North Korean residents preparing the harvest at a collective farm in
Namchon, Chongdan County, South Hwanghae Province.
Image: Rodong Sinmun
Rice prices in some regions of North Korea have reportedly fallen by approximately 1000 KPW over the last few days. The price of rice has generally hovered around 5000 KPW per kilo since Kim Jong Un took power, but recently dropped to 3500 KPW due to an increase in supply from the harvest season and rice imports.
A Daily NK source in North Hwanghae Province reported on November 3 that the price of one kilo of rice was about 4800 KPW in the middle of last month, but has now fallen to 3500 KPW over the last few days.
“People are happy about the price drop,” she said.
“Although rice prices in the markets around the northern regions (North Hamgyong Province, Ryanggang Province) are continuing to average 5000 KPW per kilo, it’s being sold at 3500 KPW per kilo in the rural areas of North and South Hwanghae Provinces. It’s believed that this was caused by a fairly good harvest in the agricultural zones of the provinces of North and South Pyongan and North and South Hwanghae, which was better than last year.”
In North Korea, rice prices fluctuate in accordance with grain production. During the harvest season, prices tend to drop when increasing volumes of rice enter the market, most of which occurs via embezzlement channels set up by officials.
“During the harvest season, officials in charge of the farms embezzle a proportion of the rice for themselves and sell it at the market, which seems to be the reason for the recent decline in rice prices,” the source said.
In addition, public sentiment towards the change in prices also has an impact on prices. Rumors have been spreading among the residents that large volumes of rice will be donated by UN agencies, prompting vendors to try and sell their own product more quickly.
There has also reportedly been an influx of imported rice into the market, further driving up competition.
Addressing this phenomenon, VOA (Voice of America) reported that since the Kim Jong regime came to power, North Korea imported the largest volume of rice from China on record (on monthly basis) in September. According to an analysis of recordings from the Chinese General Administration of Customs by Kwon Tae Jin (director of the Center for Studies on North Korea and Northeast Asia at the GS&J Institute), the volume of Chinese grain imported into North Korea in September reached a total of 18,877 tons.
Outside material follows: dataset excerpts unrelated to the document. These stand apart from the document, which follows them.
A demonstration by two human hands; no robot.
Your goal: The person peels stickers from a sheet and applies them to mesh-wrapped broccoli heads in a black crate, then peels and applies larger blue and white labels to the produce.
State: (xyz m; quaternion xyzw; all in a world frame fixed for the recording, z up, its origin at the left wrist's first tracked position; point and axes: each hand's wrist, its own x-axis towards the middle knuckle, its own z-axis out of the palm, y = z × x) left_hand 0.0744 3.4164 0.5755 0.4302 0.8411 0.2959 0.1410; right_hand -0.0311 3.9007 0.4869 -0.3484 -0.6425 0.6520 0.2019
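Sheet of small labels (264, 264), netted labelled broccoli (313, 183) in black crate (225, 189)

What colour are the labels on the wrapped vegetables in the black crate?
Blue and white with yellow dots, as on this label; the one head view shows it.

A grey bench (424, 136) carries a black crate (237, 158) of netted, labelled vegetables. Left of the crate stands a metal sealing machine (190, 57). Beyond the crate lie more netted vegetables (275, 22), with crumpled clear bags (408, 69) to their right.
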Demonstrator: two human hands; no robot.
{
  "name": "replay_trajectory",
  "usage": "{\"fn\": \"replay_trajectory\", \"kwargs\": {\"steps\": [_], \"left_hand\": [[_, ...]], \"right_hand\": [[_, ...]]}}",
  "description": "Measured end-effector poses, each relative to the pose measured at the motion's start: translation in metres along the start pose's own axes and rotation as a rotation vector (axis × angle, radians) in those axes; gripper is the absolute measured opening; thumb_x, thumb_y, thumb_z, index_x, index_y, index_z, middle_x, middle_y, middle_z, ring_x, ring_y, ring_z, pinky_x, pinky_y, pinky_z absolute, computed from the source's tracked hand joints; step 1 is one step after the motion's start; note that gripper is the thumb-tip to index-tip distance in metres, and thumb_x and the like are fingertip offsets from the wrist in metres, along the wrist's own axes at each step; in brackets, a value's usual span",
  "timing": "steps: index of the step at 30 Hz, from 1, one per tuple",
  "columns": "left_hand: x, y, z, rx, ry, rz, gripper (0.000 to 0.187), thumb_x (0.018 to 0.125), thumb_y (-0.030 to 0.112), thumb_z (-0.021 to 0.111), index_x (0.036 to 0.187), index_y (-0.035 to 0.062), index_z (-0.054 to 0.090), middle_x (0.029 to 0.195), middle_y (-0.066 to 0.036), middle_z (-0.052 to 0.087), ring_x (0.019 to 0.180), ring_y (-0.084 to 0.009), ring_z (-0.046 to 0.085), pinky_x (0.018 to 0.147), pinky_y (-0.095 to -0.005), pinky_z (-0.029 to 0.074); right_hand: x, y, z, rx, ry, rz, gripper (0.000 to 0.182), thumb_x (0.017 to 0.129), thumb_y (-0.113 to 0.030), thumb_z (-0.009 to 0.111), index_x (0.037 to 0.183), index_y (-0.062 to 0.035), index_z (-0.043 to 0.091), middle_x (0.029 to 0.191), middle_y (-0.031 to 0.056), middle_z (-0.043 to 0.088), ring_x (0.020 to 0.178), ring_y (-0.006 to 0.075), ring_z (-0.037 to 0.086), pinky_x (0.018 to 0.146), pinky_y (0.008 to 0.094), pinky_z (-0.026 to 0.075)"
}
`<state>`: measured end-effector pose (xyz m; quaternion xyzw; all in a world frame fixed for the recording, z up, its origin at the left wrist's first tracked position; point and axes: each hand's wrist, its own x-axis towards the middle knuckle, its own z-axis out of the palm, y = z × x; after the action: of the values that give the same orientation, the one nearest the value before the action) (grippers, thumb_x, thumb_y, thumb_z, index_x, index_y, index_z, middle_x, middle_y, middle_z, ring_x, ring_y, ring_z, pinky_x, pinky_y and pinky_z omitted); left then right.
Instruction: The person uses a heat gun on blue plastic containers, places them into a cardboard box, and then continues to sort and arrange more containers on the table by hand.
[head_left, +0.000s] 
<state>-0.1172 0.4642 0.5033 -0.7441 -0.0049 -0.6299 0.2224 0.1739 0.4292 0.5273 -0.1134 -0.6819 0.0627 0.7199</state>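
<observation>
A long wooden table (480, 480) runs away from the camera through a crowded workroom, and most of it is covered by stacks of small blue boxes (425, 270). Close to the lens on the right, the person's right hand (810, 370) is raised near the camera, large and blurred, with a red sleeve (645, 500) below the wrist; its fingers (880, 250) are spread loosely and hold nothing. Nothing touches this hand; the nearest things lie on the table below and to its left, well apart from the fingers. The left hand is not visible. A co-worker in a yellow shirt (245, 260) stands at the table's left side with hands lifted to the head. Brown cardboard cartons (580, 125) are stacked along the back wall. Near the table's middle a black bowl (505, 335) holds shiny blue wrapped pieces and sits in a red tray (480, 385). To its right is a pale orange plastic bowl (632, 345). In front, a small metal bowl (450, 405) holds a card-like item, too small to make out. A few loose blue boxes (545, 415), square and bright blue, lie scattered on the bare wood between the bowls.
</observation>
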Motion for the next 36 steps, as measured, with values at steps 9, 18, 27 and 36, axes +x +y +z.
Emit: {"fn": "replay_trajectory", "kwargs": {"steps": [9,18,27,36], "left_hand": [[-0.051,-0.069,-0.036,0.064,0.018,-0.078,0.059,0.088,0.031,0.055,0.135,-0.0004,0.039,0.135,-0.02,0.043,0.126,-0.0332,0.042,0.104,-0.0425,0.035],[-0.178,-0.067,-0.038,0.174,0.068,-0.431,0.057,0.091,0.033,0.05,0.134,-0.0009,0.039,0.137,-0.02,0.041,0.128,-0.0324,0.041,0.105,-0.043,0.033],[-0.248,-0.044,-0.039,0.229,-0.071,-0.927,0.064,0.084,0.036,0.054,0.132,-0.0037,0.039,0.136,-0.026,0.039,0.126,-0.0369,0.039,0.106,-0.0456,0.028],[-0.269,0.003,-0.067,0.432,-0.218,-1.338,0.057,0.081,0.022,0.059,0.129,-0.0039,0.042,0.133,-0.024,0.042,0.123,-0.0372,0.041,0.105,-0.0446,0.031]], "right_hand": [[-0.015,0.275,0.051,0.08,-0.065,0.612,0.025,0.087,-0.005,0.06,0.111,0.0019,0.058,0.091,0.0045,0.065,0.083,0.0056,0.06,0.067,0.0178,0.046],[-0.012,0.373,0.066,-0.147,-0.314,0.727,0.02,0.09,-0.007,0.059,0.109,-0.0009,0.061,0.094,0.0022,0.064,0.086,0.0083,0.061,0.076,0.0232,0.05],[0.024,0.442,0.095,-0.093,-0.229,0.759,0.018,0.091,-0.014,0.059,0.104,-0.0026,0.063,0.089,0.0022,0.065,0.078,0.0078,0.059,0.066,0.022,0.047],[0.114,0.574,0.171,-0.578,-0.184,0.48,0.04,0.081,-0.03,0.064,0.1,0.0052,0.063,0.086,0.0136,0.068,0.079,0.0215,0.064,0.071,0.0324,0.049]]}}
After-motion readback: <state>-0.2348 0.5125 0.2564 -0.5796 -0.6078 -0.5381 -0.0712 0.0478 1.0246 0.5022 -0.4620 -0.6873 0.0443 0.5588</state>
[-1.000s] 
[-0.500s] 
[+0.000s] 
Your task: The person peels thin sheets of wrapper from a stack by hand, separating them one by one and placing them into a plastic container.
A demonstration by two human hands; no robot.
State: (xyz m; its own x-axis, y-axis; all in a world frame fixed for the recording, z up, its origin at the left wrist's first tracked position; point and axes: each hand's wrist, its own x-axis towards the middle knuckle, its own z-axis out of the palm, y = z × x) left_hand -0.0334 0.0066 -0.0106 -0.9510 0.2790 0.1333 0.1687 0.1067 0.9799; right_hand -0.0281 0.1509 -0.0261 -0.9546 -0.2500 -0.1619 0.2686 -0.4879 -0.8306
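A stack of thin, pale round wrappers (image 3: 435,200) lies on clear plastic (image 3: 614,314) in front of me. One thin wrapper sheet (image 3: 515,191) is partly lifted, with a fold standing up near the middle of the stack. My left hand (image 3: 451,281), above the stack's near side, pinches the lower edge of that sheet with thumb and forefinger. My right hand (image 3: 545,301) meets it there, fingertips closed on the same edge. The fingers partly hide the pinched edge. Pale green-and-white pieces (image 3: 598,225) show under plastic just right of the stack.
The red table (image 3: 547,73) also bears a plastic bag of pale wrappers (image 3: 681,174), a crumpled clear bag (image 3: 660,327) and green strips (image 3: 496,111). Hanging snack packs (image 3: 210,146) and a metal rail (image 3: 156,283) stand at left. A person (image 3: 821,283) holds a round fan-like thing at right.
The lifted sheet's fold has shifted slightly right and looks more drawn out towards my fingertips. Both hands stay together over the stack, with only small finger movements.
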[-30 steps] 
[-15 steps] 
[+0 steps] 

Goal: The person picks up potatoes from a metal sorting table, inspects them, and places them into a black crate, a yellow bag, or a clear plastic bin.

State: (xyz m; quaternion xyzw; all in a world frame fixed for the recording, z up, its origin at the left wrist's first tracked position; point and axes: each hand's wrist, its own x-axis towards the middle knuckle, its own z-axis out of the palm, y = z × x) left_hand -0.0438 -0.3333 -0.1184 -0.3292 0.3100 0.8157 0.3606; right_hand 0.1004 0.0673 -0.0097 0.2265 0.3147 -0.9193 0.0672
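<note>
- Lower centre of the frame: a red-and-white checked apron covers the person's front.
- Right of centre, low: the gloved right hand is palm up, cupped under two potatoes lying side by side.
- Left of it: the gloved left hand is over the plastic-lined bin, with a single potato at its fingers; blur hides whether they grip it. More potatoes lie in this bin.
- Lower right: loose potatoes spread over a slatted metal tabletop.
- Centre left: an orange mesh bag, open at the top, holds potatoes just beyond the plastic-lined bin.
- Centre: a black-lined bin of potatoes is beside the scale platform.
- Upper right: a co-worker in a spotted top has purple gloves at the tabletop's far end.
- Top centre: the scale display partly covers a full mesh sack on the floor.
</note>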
“Upon seeing the imported rice being sold in the market, local merchants have dropped their prices to try and sell all of their product. The wholesale dealers and vendors in the rice trade all seem a bit confused by the rapid fluctuations in price,” added a source in South Hwanghae Province.
However, this phenomenon may only be a temporary occurrence, as rice prices in other regions remain relatively stable. As the rice influx circulates among the other regions, it is thought that prices will stabilize.
Cho Bong Hyun, the deputy director of IBK Economic Research Institute further commented that, “the regime seems to be distributing large amounts of imported rice to placate the population, but there are issues with the sustainability of this practice. Unless the total volume of incoming rice remains steady, the price declines seen will not be sustained for long.”